— EXERCISE —
Find the line containing "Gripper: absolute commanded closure" in the records below. Copy exactly that line and each one after it, ending at the line containing "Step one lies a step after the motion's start", and nothing more.

**** RECORDS PROVIDED ****

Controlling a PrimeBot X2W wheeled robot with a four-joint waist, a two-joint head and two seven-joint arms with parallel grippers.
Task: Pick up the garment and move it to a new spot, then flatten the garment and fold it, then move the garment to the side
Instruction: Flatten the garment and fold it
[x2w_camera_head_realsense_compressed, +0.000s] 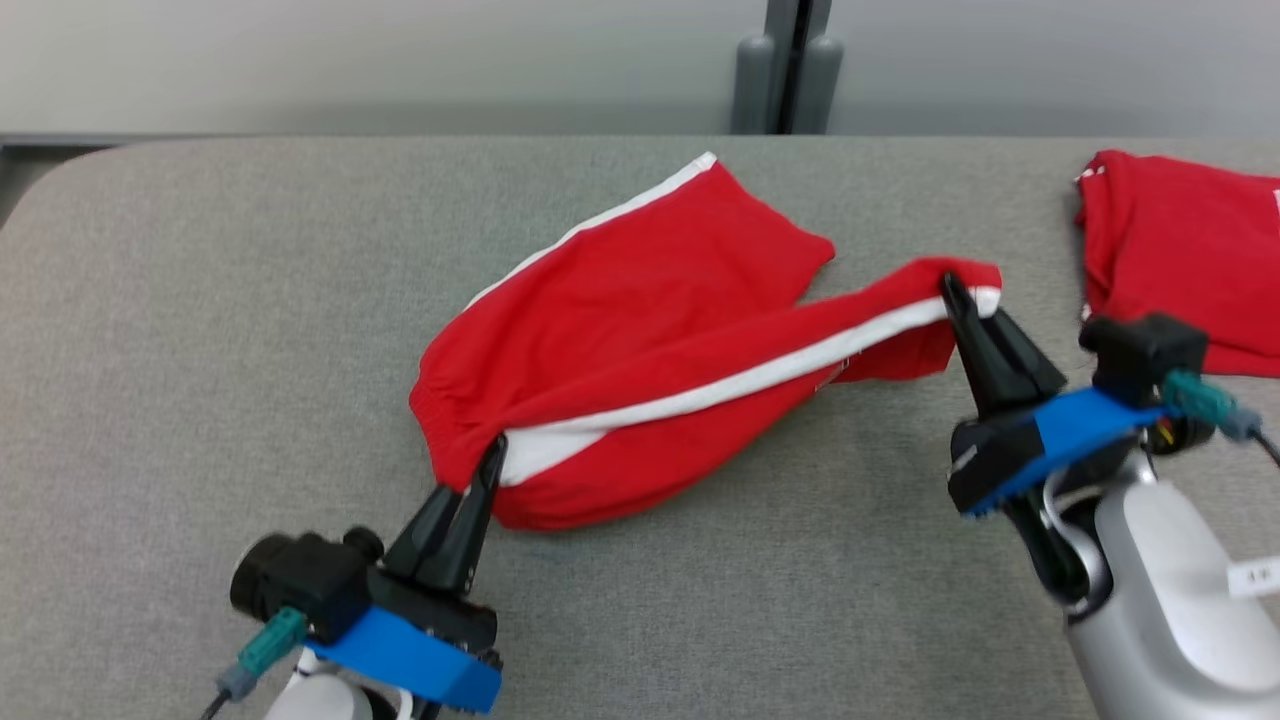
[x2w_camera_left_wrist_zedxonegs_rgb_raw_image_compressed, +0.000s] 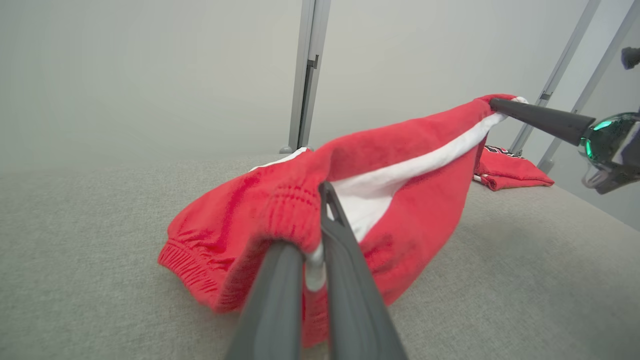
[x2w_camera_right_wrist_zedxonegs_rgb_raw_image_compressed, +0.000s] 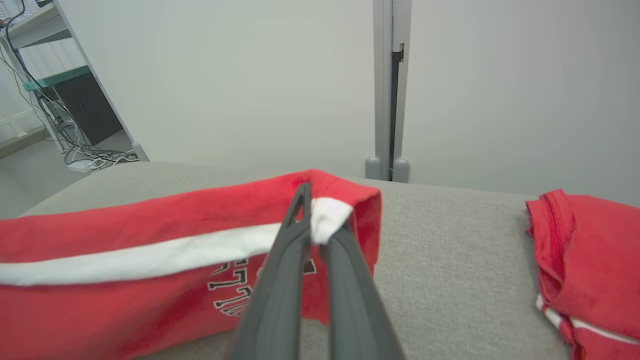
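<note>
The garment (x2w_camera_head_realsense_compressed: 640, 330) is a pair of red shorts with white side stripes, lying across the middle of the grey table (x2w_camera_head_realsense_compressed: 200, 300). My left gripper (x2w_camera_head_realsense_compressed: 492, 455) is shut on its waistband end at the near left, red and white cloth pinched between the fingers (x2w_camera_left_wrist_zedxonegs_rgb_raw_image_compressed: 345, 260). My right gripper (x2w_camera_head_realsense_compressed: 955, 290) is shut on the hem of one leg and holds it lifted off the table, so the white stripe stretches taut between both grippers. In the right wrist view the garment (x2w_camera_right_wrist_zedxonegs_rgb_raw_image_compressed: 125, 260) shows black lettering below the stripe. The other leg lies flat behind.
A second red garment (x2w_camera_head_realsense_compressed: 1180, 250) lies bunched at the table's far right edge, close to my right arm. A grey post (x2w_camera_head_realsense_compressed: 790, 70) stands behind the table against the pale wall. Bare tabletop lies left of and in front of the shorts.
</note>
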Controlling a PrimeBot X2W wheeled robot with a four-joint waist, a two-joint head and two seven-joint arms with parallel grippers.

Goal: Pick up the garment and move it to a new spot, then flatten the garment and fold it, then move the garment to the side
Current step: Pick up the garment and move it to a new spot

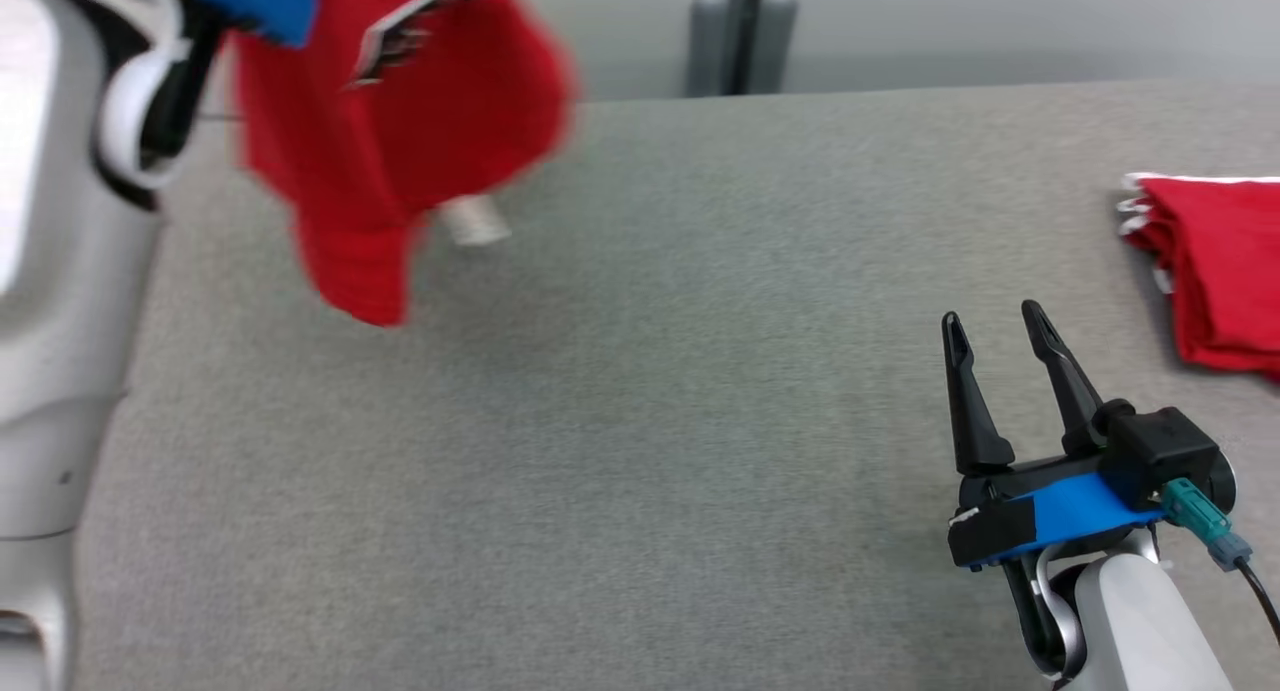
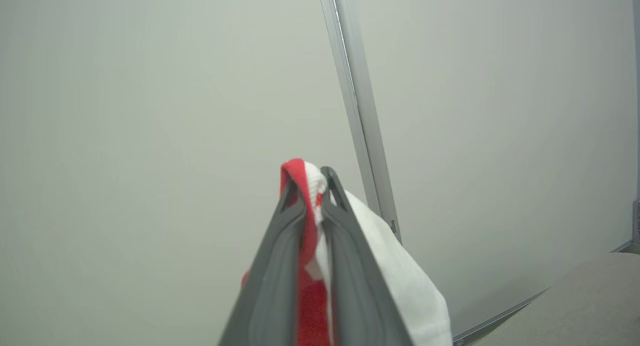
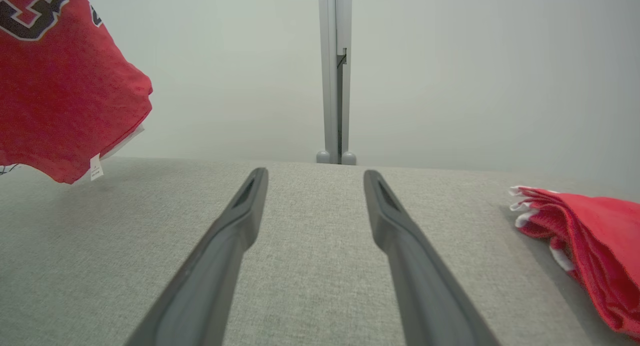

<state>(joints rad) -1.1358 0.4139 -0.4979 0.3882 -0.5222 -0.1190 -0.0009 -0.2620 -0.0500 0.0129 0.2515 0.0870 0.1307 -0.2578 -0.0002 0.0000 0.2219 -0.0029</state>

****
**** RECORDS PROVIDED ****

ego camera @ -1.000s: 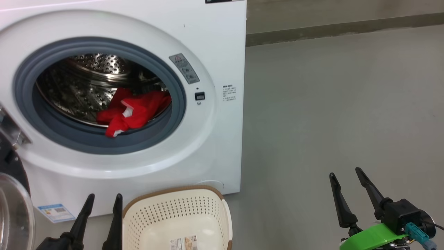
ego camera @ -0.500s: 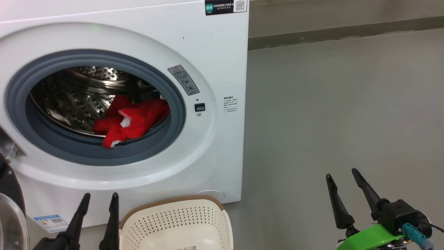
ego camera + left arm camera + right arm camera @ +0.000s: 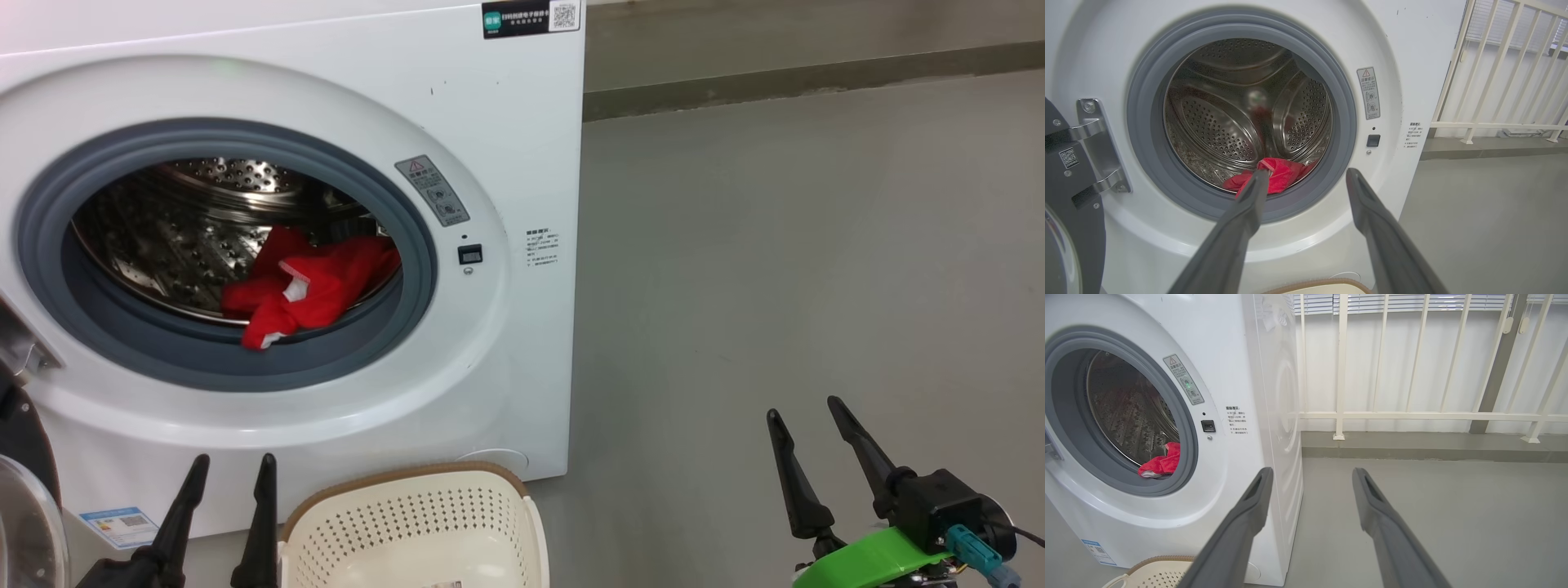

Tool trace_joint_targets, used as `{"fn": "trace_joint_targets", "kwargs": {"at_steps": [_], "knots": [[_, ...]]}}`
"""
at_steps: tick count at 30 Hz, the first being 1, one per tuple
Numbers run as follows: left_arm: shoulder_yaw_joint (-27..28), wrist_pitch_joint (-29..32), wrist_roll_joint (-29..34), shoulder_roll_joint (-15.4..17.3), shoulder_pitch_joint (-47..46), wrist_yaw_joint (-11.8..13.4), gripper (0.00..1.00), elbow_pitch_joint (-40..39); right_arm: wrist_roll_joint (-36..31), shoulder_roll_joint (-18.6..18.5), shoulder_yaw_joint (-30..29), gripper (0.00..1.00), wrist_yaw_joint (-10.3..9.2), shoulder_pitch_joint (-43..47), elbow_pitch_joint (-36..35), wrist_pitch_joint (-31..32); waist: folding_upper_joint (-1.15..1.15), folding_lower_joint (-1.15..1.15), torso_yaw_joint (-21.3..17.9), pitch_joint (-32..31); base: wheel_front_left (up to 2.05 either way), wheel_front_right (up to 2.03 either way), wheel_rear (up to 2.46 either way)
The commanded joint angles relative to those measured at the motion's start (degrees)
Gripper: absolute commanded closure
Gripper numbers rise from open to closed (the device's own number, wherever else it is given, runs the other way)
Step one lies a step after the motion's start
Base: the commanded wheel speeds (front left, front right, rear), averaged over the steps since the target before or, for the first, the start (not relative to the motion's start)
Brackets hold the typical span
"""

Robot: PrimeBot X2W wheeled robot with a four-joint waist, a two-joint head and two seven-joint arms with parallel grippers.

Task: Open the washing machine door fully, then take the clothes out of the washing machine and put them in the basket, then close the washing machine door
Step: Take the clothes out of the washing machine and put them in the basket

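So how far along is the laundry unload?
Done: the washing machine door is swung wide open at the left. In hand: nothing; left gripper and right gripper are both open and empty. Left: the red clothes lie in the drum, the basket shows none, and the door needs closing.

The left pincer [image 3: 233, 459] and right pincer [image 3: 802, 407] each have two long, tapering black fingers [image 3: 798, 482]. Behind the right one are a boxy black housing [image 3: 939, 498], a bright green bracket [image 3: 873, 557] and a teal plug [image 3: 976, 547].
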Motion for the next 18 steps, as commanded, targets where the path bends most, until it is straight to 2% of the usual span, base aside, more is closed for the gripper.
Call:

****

— ANSWER TO THIS TASK —
Gripper: absolute commanded closure
Gripper numbers rise from open to closed (the device's own number, wherever else it is given, runs the other way)
Step one lies a step after the motion's start

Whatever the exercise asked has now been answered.